» **Goal of the exercise**
In the listing below, the lines from the first through the one with "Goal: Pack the" are to be copied word for word.

+--

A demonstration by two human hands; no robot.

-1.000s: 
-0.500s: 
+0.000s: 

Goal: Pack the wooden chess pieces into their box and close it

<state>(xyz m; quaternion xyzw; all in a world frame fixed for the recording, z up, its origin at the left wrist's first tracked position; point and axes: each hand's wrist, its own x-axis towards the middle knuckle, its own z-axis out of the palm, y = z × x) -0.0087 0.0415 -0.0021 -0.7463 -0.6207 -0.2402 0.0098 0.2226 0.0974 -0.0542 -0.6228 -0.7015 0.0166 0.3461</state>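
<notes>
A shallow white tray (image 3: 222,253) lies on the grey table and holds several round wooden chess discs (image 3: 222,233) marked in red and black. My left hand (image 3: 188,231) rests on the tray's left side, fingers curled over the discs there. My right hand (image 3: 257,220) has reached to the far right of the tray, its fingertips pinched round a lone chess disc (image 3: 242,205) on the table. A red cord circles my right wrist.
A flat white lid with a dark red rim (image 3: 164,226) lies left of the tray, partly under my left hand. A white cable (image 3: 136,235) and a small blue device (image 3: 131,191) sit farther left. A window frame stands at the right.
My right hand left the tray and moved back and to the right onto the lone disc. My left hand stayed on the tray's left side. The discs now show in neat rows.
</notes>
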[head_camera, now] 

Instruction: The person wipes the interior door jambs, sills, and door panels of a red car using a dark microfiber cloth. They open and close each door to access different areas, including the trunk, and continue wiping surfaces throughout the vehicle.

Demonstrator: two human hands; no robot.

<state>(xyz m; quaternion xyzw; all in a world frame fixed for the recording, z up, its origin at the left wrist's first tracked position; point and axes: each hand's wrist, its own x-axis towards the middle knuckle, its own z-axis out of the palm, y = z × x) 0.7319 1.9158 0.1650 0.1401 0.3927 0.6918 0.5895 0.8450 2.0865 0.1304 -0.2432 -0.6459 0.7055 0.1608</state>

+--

» **Exercise response**
A demonstration by two human hands; no robot.

-1.000s: 
-0.500s: 
+0.000s: 

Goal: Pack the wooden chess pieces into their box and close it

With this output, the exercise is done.